### WHAT IS BEING ASKED
Look below for the lines from the one with "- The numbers" to the one with "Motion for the", and copy exactly those lines, both ends included.

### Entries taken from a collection
• • • • • • •
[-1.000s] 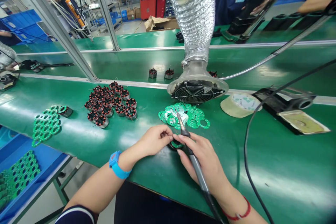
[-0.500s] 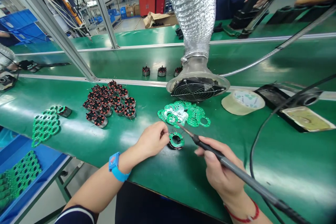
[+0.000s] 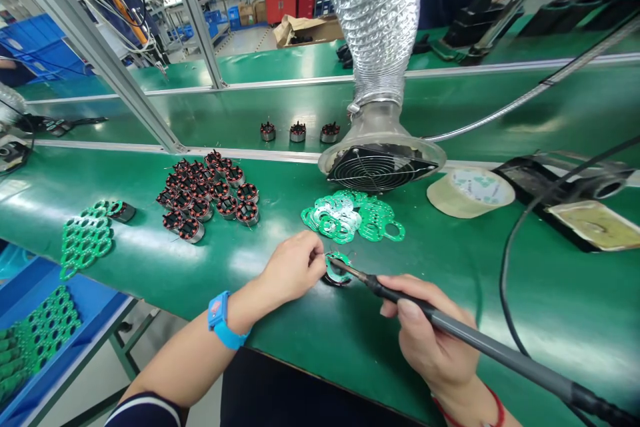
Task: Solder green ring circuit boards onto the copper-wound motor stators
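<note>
One round motor stator with a dark body sits on the glossy green desk, nearer the person than the translucent, flared hood and slightly left of it. It is topped by a flat green ring-shaped board, open in the middle, with fine wires standing up at the edge. The bare left hand has its fingers curled in, touching the stator's left side; whether that grip pinches it or merely steadies it, I cannot tell. The right hand's grip is closed around one slim soldering iron with a grey-and-black handle, its metal tip over the ring board.

Directly below the hood lies one loose pile of thin green rings, too overlapped to count. Behind and left of the hood stand three metal-sided stators with copper windings; farther left and nearer is one crowded cluster of similar stators, over a dozen. Right of the hood are one pale, smooth tape roll and one black iron stand bearing one yellowish rectangular sponge.
</note>
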The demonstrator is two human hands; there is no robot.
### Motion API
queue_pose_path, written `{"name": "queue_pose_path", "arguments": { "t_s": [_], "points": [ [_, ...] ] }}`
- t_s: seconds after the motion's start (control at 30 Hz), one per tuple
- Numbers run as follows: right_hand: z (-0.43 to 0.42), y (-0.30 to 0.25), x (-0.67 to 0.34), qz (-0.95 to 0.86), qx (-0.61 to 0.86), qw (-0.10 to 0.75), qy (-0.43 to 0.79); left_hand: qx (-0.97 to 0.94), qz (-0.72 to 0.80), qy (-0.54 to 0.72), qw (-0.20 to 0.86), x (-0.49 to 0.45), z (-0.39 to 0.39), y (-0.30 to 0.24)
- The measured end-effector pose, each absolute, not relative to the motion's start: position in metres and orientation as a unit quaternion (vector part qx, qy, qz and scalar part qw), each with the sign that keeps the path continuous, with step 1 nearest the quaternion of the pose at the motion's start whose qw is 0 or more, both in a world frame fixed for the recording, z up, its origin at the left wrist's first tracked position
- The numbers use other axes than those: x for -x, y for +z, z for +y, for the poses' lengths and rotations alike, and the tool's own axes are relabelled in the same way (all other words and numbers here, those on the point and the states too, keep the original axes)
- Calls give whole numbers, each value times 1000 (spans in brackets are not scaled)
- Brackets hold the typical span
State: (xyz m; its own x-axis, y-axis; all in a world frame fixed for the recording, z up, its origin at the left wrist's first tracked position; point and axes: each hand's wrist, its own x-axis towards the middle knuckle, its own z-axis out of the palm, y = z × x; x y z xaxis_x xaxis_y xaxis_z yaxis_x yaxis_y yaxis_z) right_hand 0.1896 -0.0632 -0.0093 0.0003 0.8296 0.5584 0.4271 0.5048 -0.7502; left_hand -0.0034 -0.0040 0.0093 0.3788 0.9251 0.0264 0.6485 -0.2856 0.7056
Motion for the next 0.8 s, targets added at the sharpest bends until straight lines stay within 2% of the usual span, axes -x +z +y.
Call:
{"name": "queue_pose_path", "arguments": {
  "t_s": [0.3, 0.43, 0.57, 0.73, 0.8],
  "points": [
    [-64, -18, -186, -621, 489, 571, 220, -782, 507, 219, 290, 3, -5, 9],
    [-53, -21, -180, -654, 545, 483, 206, -786, 505, 217, 282, 2, -5, 9],
    [-45, -25, -177, -719, 531, 399, 207, -780, 513, 213, 289, 3, -5, 10],
    [-44, -31, -175, -699, 539, 408, 233, -773, 455, 215, 387, 10, -8, 17],
    [-45, -32, -174, -691, 539, 416, 242, -790, 428, 195, 393, 8, -12, 16]
  ]
}}
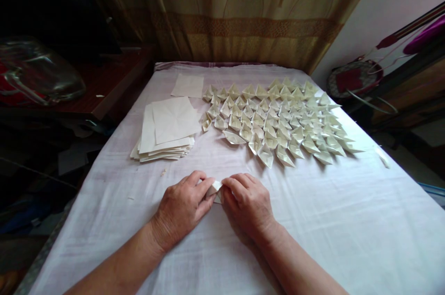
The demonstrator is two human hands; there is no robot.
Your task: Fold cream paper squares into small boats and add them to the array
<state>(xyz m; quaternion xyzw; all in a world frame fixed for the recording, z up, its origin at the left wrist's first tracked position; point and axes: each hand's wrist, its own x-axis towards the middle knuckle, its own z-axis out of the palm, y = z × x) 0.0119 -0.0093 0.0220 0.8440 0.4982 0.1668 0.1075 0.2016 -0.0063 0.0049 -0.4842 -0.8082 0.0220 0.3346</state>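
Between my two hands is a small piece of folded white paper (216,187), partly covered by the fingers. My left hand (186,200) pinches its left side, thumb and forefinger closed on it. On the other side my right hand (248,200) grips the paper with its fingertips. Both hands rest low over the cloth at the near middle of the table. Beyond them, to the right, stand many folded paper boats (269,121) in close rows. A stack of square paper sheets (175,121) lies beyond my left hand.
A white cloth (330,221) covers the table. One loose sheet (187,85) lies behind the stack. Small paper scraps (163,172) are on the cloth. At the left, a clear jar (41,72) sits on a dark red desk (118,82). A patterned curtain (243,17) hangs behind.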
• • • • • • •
### RESPONSE
- The numbers use other axes than those: x for -x, y for +z, z for +y, for the poses' lengths and rotations alike, and the tool's own axes are relabelled in the same way (all other words and numbers here, those on the point and the states too, keep the original axes)
- Calls give whole numbers, each value times 1000 (spans in brackets are not scaled)
- Brackets hold the typical span
State: (xyz m; its own x-axis, y-axis; all in a world frame fixed for the recording, z up, its origin at the left wrist's first tracked position; point and axes: each hand's wrist, its own x-axis towards the middle knuckle, its own z-axis out of the palm, y = z × x; x y z xaxis_x xaxis_y xaxis_z yaxis_x yaxis_y yaxis_z) right_hand 0.1896 -0.0632 -0.0093 0.0003 0.8296 0.5584 0.4271 0.5048 -0.7502; left_hand -0.0034 -0.0040 0.0093 0.3788 0.9251 0.0264 0.6485 -0.2856 0.7056
Motion for the next 0.8 s, targets added at the sharpest bends until straight lines stay within 2% of the usual span, axes -x +z +y.

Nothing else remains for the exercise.